Сердце готово было вырваться из груди. Я еле слышно прошептала:

– Поцелуй меня.

На лице Ноя медленно расползалась лучезарная улыбка.

– Что поцеловать? – Он легонько, будто перышком, коснулся моей скулы. – Тут поцеловать?

Я молча кивнула, потеряв дар речи.

Он прижался ртом к нежной ямочке под ухом.

– Тут поцеловать?

Мне стало нестерпимо жарко. Я даже не подозревала о существовании этого места и запрокинула голову назад.

– О боже, Ной.

Я услышала в его голосе улыбку.

– Тут поцеловать? – Он втянул мочку уха в рот, и я ахнула, потянувшись к нему руками, когда меня охватил вихрь эмоций. Уши. Почему никто никогда не рассказывал мне, как приятны поцелуи в уши?

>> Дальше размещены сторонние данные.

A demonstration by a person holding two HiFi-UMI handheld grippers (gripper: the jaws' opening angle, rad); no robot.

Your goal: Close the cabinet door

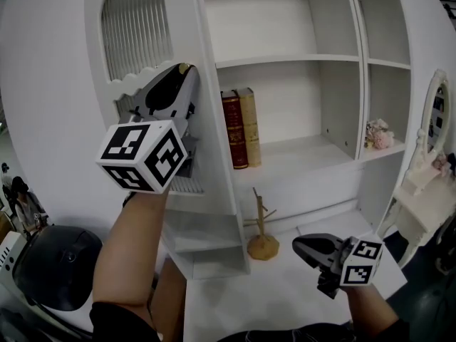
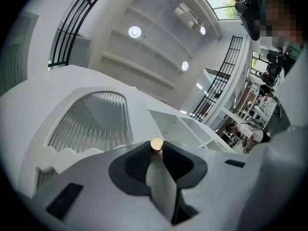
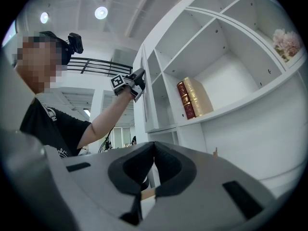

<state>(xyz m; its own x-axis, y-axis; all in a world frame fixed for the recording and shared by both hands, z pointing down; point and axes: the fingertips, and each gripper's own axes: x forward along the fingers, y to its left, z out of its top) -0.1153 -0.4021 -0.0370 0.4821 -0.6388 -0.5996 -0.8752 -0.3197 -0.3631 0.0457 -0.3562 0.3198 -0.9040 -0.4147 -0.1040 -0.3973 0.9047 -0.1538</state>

Я обхватила его голову руками и притянула к себе, изогнувшись так, что наши губы наконец встретились. Я буквально оцепенела. Я словно ждала поцелуя и вместе с тем понятия не имела, что он случится. Я как будто всю свою жизнь готовилась к нему и все равно была потрясена до потери пульса.

Губы Ноя были настойчивыми и теплыми, и я никак не могла ими насытиться, мне не хватало близости. Мы прижимались друг к другу, горячие, настойчивые, неразделимые. Он скользнул языком в мой рот, лаская его, пока у меня не перехватило дыхание. Казалось, кости в моем теле стали мягкими, а мышцы расслабились. Меня опалило жарким, проворным и опасным пламенем, и я бы задрожала, если бы не прижималась к Ною так сильно.

Он протянул к моей ноге руку и перекинул ее через свое бедро, чтобы я села на него. Когда я устроилась сверху, Ной издал тихий стон. Он обхватил мою шею и притянул к себе, чтобы прижаться к моим губам на несколько долгих знойных минут. Потом он легонько оттолкнул меня. Мы тяжело дышали, а мои волосы свисали вниз, укрывая нас от остального мира.

– Все хорошо?

– Да. – Я поцеловала его бровь, что было странно, но в эту минуту казалось правильным. – Да, чудесно. – Потом меня озарило, и я отстранилась, положив руки ему на плечи. Густо покраснела. – О! Хм. Я не буду с тобой спать.

Ной посмотрел на меня сияющими глазами.

– Ладно.

– Ладно? Ладно. Хорошо. Просто чтобы убедиться, что у нас все хорошо.

– Мы же не в экспрессе. Мы можем остановиться, когда захотим.

Я не смогла сдержать улыбку. Я и так знала, что мне нравится Ной Барбанел, но он стал нравиться мне еще сильнее, когда вел себя так рассудительно и проводил дурацкие аналогии.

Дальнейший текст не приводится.